Time series simulator (ARMA)

An important part of Econometrics focuses on analyzing time series. We can apply time series analysis to almost any context, the only requirement is that we have similar data along different periods.
To analyze and understand time series, it is sometimes useful to simulate data. In its simplest form, we can classify them into 4 categories: white noise, autoregressive, moving average, and a combination of the last two, called—unsurprisingly—autoregressive moving average.
Even though many programs that can already perform these simulations out-of-the-box (STATA, Matlab, Python modules, etc.), it is still interesting to develop them on our own. With this aim in mind, I developed a simple Python class that can simulate the series described.

White noise process

A white noise process is as simple as it can get: it is just random numbers (which are sometimes called “innovations”). As a curious side note, the term “white noise” is not original from time series. It was first used to describe a sound that had all frequencies together¹.
For our context, we will define a “white noise” as:

\[ y_{t} = \epsilon_{t} \]

Where $\epsilon_{t}$ satisfies the following properties:

\[ \begin{gather} \tag{1}\label{eq:wn_1} E[\epsilon_{t}] = E[\epsilon_{t}|\epsilon_{t-1}, \epsilon_{t-2}, …] = 0\\
\tag{2}\label{eq:wn_2} V[\epsilon_{t}] = V[\epsilon_{t}|\epsilon_{t-1}, \epsilon_{t-2}, …] = \sigma^{2}\\
\tag{3}\label{eq:wn_3} E[\epsilon_{t}\epsilon_{t-j}] = E[\epsilon_{t} \epsilon_{t-j}|\epsilon_{t-1}, \epsilon_{t-2}, …] = 0 \quad \text{with } j \ne{0} \end{gather} \]

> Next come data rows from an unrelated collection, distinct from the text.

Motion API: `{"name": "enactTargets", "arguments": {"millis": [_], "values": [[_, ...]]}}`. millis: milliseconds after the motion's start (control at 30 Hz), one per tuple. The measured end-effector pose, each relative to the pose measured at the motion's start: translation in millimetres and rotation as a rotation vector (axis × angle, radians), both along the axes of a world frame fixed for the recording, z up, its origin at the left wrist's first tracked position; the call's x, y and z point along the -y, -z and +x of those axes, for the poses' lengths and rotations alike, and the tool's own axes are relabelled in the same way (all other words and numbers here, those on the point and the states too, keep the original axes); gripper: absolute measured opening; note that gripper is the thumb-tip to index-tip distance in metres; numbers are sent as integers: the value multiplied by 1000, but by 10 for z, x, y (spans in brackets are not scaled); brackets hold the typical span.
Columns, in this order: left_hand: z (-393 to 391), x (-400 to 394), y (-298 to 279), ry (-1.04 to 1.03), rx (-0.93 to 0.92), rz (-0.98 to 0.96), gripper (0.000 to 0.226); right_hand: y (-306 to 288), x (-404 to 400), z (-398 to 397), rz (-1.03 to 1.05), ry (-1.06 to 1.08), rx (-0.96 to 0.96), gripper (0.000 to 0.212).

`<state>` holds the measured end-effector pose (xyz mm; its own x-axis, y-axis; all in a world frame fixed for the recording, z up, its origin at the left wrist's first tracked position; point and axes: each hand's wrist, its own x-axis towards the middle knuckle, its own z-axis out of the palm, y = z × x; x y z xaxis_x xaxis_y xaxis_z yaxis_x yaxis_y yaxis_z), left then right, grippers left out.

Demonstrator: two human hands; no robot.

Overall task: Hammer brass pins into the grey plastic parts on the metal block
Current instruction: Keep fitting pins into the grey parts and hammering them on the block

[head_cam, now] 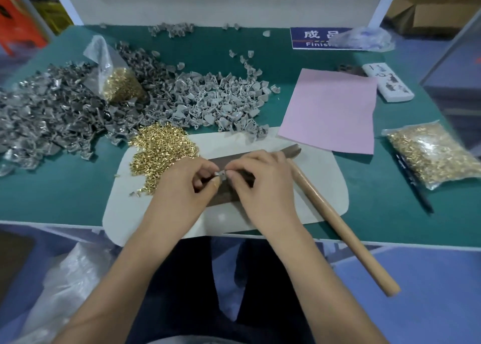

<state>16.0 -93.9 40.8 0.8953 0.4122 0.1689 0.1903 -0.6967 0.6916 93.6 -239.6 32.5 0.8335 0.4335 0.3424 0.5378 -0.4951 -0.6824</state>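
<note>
Pinching one grey plastic part [221, 175] between both hands [182, 184] [263, 182] over the metal block [226, 190] at the table's [377, 213] near edge, you should seat its pin squarely before lifting the hammer [338, 226] to your right.

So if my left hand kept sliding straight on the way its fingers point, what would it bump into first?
Your left hand points rightward across the dark metal block, so it would first meet the small grey plastic part it pinches, then almost at once the right hand fingertips on the same part. Depth is hard to judge.
</note>
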Motion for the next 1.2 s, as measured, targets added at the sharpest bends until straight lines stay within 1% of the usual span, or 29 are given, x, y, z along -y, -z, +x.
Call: {"name": "enactTargets", "arguments": {"millis": [67, 167, 267, 367, 433, 533, 633, 700, 767, 867, 967, 1033, 1100, 1200], "values": [[13, 2, -6, 8, -5, 29, 14, 3, -61, 23, -55, -36, -38, 8], [19, -22, -36, 19, -9, -12, 15, 26, -95, 36, -132, 4, 19, 8], [30, -78, -38, 47, 2, -1, 10, 33, -114, 46, -130, 0, 40, 7], [32, -143, -18, 74, 34, -24, 8, 18, -108, 23, -105, -19, 12, 7], [43, -178, 12, 86, 59, -27, 8, -29, -124, 13, -148, -26, 21, 9], [53, -202, 63, 100, 68, -31, 8, -168, -153, 13, -360, -33, 139, 15], [58, -221, 88, 117, 90, -18, 10, -339, -193, 35, -581, -85, 231, 22], [53, -223, 107, 109, 108, -32, 12, -414, -234, 38, -680, -116, 284, 24], [33, -199, 120, 89, 131, -65, 13, -454, -257, 28, -734, -122, 317, 24], [10, -184, 127, 78, 165, -114, 15, -480, -276, 20, -723, -120, 297, 23], [28, -221, 138, 97, 149, -99, 13, -469, -273, 37, -713, -123, 277, 20], [45, -243, 116, 113, 129, -101, 12, -449, -275, 57, -657, -123, 260, 15], [57, -267, 99, 121, 113, -99, 12, -398, -253, 92, -549, -122, 180, 12], [62, -281, 86, 138, 97, -88, 10, -311, -191, 120, -401, -100, 3, 13]]}}
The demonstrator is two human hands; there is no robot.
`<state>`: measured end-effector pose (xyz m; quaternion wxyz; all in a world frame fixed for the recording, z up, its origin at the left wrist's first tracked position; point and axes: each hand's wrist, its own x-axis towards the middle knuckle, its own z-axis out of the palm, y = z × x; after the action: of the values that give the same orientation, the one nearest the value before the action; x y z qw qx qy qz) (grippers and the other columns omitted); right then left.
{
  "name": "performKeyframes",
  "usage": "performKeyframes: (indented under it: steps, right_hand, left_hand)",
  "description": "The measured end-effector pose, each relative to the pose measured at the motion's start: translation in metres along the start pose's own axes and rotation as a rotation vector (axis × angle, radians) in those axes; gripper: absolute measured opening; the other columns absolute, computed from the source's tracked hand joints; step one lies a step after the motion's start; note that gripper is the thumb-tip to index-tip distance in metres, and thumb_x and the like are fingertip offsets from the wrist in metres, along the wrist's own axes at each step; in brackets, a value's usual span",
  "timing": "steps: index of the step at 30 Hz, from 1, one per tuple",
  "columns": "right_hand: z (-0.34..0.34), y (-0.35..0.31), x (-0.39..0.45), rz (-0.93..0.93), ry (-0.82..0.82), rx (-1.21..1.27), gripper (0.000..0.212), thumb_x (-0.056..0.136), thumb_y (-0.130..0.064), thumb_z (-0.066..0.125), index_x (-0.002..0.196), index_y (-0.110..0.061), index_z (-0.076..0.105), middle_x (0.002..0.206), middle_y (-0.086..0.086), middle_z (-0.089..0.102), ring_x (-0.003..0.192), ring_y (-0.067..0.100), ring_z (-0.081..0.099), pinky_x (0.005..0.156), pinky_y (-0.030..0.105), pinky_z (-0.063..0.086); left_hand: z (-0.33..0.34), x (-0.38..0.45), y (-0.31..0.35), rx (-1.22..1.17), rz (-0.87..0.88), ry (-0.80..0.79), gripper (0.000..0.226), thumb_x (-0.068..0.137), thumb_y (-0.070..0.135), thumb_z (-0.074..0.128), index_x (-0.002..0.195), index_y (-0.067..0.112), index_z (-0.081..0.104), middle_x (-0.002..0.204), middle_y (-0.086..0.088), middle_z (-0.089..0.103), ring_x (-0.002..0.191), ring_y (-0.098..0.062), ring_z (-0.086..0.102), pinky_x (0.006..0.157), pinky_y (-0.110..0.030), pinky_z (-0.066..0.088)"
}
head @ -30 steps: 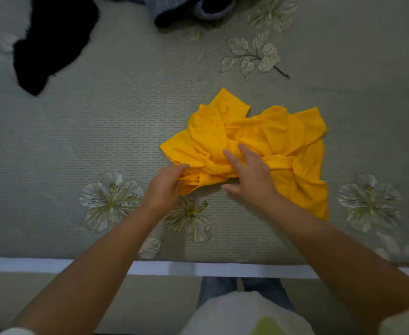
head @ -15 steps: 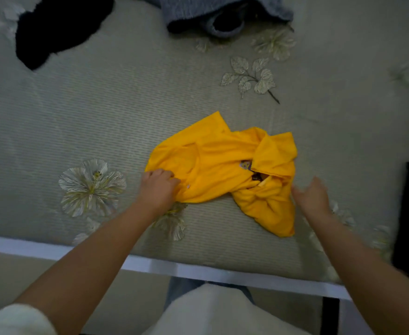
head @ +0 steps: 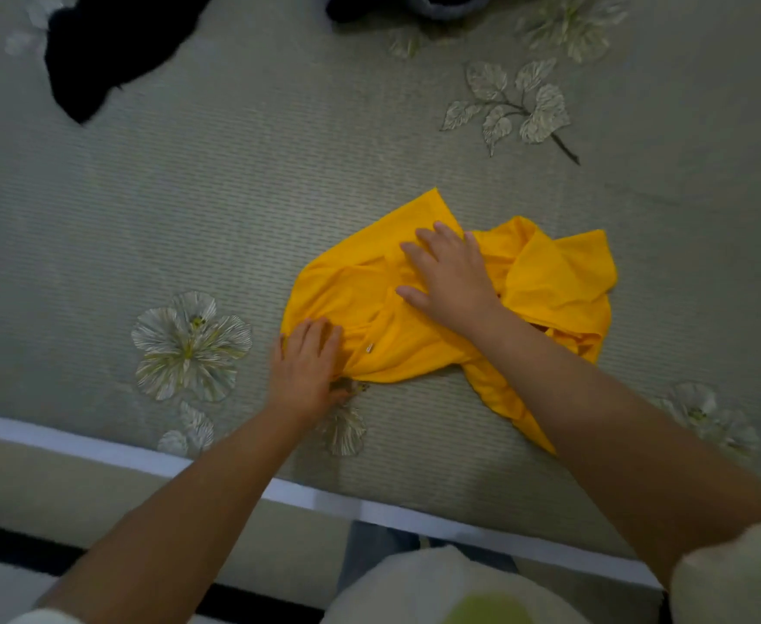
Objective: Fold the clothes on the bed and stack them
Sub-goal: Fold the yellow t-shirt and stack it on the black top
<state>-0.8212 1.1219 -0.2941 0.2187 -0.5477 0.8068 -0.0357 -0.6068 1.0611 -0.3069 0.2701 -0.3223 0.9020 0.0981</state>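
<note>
A crumpled yellow garment (head: 554, 281) lies on the grey-green bed cover (head: 234, 209) near the bed's front edge. My left hand (head: 306, 371) rests on the garment's near left corner with its fingers laid over the cloth. My right hand (head: 450, 277) lies flat on the middle of the garment, fingers spread and straight, pressing it down. The right side of the garment is bunched in folds, and a strip of it trails toward the front edge under my right forearm.
A black garment (head: 108, 47) lies at the far left of the bed. A grey-blue garment (head: 437, 6) shows at the top edge. The bed's white front edge (head: 306, 493) runs across below my hands. Flower and leaf prints dot the cover.
My right hand has come from the garment's right side onto its middle and now presses it flat. My left hand stays at the near left corner.
</note>
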Motion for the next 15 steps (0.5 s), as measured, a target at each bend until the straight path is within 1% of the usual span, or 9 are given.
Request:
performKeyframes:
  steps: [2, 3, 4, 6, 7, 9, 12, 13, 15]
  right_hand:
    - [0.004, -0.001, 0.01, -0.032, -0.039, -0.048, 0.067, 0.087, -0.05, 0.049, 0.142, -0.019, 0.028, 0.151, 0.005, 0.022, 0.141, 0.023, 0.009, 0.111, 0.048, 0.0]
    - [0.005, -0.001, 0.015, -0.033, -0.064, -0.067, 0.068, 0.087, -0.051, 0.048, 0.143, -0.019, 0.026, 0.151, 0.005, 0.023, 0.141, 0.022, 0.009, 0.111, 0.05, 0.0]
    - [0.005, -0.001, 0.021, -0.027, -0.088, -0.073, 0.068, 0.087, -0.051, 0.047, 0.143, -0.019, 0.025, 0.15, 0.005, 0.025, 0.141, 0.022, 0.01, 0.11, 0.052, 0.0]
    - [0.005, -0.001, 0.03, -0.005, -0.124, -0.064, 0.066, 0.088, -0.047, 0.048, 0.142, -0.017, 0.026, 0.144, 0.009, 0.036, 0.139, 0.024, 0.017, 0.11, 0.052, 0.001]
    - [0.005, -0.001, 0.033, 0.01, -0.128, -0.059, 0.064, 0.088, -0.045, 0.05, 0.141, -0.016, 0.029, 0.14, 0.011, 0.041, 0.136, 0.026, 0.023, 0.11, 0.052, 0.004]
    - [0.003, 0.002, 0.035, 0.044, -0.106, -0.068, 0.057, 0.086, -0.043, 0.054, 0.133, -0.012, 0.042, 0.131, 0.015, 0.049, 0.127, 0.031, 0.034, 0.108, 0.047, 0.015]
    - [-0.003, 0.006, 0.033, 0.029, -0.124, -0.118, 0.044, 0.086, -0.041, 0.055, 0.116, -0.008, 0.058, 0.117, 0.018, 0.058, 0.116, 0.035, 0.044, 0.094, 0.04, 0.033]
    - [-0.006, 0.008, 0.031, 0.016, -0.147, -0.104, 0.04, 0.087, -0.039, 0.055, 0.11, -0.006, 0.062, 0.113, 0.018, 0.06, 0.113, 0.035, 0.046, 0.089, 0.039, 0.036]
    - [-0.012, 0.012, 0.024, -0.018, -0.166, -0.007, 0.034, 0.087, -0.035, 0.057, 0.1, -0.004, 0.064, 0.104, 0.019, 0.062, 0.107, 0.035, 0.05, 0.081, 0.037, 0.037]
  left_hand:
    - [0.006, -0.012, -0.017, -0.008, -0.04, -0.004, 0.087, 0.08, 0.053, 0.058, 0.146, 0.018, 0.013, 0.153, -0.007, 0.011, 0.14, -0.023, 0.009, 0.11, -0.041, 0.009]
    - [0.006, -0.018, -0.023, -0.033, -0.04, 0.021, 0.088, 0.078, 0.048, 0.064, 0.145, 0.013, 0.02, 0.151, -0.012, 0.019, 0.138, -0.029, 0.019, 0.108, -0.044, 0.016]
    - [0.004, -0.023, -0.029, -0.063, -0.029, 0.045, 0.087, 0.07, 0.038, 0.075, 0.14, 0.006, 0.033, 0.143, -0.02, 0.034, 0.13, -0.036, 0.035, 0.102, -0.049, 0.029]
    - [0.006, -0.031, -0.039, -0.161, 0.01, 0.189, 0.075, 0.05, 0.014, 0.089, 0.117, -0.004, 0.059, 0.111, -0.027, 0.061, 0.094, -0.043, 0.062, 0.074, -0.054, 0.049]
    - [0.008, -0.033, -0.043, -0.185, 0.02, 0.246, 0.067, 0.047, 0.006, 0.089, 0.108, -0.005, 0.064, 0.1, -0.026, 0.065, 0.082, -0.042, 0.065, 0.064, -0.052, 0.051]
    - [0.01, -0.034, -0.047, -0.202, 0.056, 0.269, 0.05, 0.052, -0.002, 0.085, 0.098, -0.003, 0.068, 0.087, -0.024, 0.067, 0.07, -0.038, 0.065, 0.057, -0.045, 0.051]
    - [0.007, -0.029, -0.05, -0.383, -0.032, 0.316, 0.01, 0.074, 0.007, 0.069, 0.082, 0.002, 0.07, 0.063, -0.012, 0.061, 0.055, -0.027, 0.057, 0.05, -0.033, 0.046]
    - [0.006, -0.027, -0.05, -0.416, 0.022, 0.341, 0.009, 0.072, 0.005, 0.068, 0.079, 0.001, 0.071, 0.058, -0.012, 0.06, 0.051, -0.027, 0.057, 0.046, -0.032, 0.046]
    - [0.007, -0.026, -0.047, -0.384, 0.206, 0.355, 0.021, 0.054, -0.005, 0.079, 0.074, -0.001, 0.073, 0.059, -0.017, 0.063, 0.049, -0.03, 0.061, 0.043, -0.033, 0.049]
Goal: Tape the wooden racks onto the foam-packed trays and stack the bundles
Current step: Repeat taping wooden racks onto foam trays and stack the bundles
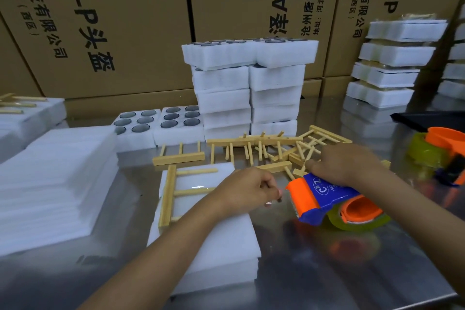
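Foam tray: a flat white foam-packed tray [214, 246] lies nearest on the shiny metal table [327, 272]; its contents are hidden under the foam; the left forearm crosses it.
Wooden rack: a pale wooden rack [176, 191], one long bar with round pegs, lies flat on the tray's far half; a glossy strip of clear tape crosses a peg, hard to make out.
Left hand: the left hand [249, 190] hovers over the tray's right edge, fingers curled with thumb and fingertips pinched; whether they hold a tape end I cannot tell.
Right hand: the right hand [344, 166] grips the top of an orange-and-blue tape dispenser [324, 199]; its clear roll rests just above the table.
Foam sheets: a stack of thin white sheets [55, 184] sits left, cut off by the frame edge.
Loose racks: a tangled pile of racks [271, 148] lies beyond the hands.
Open trays: two foam trays [156, 126] show round wells holding dark glassy discs.
Stacks: a double column of foam trays [249, 88] stands behind; taped bundles [392, 63] are stacked far right.
Second dispenser: a second dispenser [440, 153] is cut off at the right edge.
Cartons: printed cardboard boxes [125, 20] wall the back.
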Available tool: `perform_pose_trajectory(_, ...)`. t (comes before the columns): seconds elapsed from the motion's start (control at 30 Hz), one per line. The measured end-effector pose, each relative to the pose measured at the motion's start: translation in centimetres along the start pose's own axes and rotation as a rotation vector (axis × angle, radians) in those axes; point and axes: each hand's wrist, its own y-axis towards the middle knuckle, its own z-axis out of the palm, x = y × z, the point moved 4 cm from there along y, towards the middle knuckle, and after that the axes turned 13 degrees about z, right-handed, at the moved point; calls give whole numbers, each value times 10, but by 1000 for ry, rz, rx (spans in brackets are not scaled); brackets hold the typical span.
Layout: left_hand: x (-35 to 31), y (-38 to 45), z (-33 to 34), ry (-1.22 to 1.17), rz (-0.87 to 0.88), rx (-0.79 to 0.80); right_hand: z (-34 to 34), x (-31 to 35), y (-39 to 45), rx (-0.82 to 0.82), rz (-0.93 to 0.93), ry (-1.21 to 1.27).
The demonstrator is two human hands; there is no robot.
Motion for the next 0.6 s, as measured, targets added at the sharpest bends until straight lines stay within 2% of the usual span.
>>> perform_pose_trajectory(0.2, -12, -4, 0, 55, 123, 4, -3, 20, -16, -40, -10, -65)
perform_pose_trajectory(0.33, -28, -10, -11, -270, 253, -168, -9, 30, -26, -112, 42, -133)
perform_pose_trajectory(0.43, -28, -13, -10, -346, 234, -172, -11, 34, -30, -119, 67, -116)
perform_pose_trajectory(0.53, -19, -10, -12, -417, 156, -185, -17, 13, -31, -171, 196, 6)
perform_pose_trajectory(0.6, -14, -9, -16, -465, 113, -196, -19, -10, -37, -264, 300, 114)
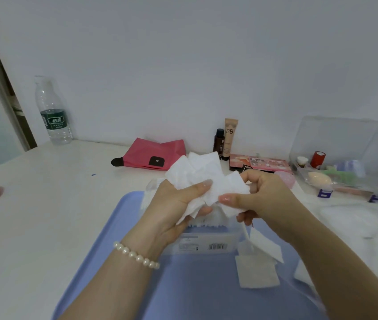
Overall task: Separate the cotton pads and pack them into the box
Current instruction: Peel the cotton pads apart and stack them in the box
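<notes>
White pads [197, 174] are fanning up from your left hand [178, 204]; right hand [259, 195] is pinching their right edge. Box [204, 243] is sitting directly below, mid-tray [114, 245].

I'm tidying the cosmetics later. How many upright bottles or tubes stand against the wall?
3: a clear plastic water bottle far left, a small dark brown bottle and a beige BB cream tube side by side at centre. The clear organiser may hide others.
</notes>
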Action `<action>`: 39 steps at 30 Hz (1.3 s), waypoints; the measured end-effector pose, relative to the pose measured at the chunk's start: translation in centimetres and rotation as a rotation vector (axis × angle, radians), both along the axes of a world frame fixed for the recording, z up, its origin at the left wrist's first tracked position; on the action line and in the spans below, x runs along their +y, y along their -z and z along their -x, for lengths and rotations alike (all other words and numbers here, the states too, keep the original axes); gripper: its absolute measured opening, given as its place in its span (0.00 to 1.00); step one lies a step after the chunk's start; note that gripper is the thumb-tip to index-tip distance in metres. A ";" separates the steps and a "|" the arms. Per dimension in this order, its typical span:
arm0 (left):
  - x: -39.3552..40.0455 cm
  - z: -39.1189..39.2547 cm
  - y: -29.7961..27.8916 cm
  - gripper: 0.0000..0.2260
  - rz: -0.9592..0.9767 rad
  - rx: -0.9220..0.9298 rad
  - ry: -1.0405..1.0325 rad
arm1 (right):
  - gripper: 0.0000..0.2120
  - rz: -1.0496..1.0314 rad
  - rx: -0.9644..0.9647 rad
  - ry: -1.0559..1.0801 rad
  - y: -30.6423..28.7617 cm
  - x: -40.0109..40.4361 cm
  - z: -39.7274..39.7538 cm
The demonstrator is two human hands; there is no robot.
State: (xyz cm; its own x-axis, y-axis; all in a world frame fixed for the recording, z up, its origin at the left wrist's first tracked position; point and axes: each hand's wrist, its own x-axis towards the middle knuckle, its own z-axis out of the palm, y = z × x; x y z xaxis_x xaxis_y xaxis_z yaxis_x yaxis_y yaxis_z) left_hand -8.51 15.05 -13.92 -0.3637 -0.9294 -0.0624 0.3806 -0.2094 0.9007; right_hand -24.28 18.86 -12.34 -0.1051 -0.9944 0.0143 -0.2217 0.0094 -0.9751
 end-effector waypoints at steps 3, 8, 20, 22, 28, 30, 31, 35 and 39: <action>-0.2 -0.2 0.1 0.07 -0.009 0.027 -0.044 | 0.19 -0.019 -0.114 -0.013 -0.4 -0.1 0.8; -0.1 -0.2 0.1 0.07 0.001 0.053 -0.027 | 0.13 0.034 -0.115 0.000 -0.4 0.0 1.5; 0.0 0.5 0.1 0.09 -0.069 0.143 0.019 | 0.16 0.536 0.156 0.111 0.3 0.0 1.2; -0.3 0.5 -0.8 0.10 -0.066 0.166 0.024 | 0.16 0.577 0.024 0.177 0.0 0.0 1.7; -1.4 1.1 -1.6 0.12 0.063 0.058 0.023 | 0.15 0.404 -0.435 0.069 -1.5 0.3 3.1; -1.1 1.6 -1.0 0.12 0.064 0.015 0.106 | 0.11 0.315 -0.380 -0.009 -1.4 0.6 2.2; -0.8 1.8 -0.7 0.13 0.071 -0.001 0.170 | 0.09 0.276 -0.292 0.008 -1.2 0.5 1.7; -0.6 1.9 0.1 0.14 0.042 0.006 0.284 | 0.05 0.271 -0.039 0.165 -0.2 0.1 1.0; -1.1 1.0 0.2 0.12 -0.040 0.066 0.287 | 0.07 0.332 -0.012 0.194 0.2 0.1 0.4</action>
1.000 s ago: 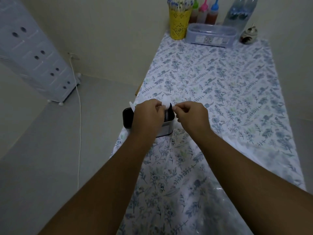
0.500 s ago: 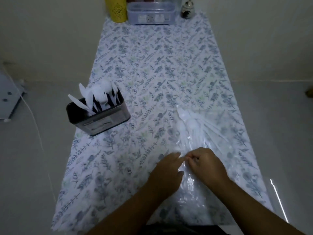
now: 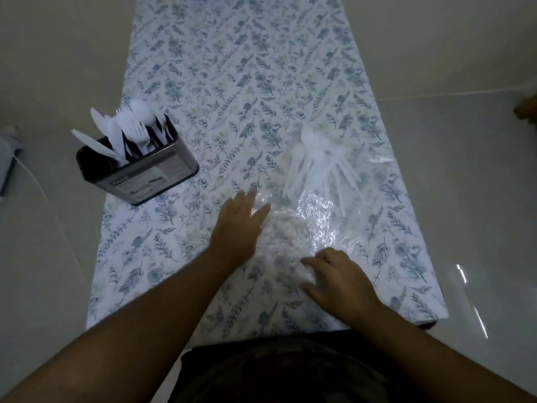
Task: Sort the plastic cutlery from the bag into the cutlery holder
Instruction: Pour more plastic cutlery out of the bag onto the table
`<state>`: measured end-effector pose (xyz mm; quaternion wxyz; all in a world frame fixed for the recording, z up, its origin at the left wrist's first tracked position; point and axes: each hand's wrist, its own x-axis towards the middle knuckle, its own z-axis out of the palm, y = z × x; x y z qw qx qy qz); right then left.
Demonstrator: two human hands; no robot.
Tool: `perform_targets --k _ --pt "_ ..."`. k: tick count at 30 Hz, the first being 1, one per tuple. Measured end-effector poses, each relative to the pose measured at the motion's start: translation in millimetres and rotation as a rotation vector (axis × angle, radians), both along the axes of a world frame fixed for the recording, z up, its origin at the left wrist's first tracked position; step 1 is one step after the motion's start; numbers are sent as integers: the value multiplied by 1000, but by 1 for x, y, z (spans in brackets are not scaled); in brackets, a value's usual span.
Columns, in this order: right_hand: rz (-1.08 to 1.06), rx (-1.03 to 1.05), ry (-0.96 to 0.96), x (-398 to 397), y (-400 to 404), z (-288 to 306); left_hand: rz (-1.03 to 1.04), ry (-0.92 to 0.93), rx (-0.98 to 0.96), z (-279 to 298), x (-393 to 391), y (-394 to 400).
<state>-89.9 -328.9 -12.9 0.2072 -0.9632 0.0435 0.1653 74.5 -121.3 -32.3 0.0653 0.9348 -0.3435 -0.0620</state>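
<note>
Head view — bag [image 3: 319,210] just beside left hand [image 3: 236,228]

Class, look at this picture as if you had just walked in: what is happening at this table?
A person is sorting white plastic cutlery. The left hand lies flat with straight fingers on a clear plastic bag spread on the floral tablecloth. The right hand rests at the bag's near end, fingers loosely bent. A bundle of cutlery remains inside the bag. The dark cutlery holder, off to the left, already holds forks, spoons and knives.
</note>
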Motion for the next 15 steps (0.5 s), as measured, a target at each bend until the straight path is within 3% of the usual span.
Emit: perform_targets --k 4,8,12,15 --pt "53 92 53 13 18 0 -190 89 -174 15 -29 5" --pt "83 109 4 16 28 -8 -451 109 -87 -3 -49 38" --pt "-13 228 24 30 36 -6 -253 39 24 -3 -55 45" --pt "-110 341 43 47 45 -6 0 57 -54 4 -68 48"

Equation \eqref{eq:wn_1} guarantees that the process has a conditional mean of zero. Equation \eqref{eq:wn_2} that the process has a constant variance (homoscedastic), and equation \eqref{eq:wn_3} that errors are uncorrelated. It is worth noticing that no distribution is imposed on $\epsilon_{t}$ , but to keep things simple, we will use a normal distribution with a variance of $1$ . Here is that definition written in code:

import numpy as np  # For clearness, imports will only be shown in this snippet.

def generate_wn(n, sigma=1):
    return np.random.normal(0, sigma, size=n)  # The first parameter makes E[e_t] = 0.

Moving average process

In simple words, a moving average process is just a weighted combination of values coming from a white noise process. Mathematically, we define a moving average process of $q$ lags (also called $MA(q)$ ) as:

\[ y_{t} = \mu + \epsilon_{t} + \theta_{1}\epsilon_{t-1} + \theta_{2}\epsilon_{t-2} + … + \theta_{q}\epsilon_{t-q} \]

Here, each $\theta_{t}$ tells us how much the series “remembers” each $\epsilon_{t}$ . We add the parameter $\mu$ to allow the process to have a non-zero mean.
To simulate a moving average process we need to:

Generate a white noise series.
Weight and sum the values of the white noise process.
Remove the first $q$ elements of the series ( $q$ being the number of coefficients used).

Here are the steps listed above, now written in code:

def generate_ma(n, thetas, mu, sigma=1):
    q = len(thetas)
    adj_n = n + q  # We add q values because at the beginning we have no thetas available.
    e_series = ARMA.generate_wn(adj_n, sigma)  # Generating a white noise.

    ma = []
    for i in range(1, adj_n):
        visible_thetas = thetas[0:min(q, i)]  # At first, we only "see" some of the thetas.
        visible_e_series = e_series[i - min(q, i):i]  # The same happens to the white noise.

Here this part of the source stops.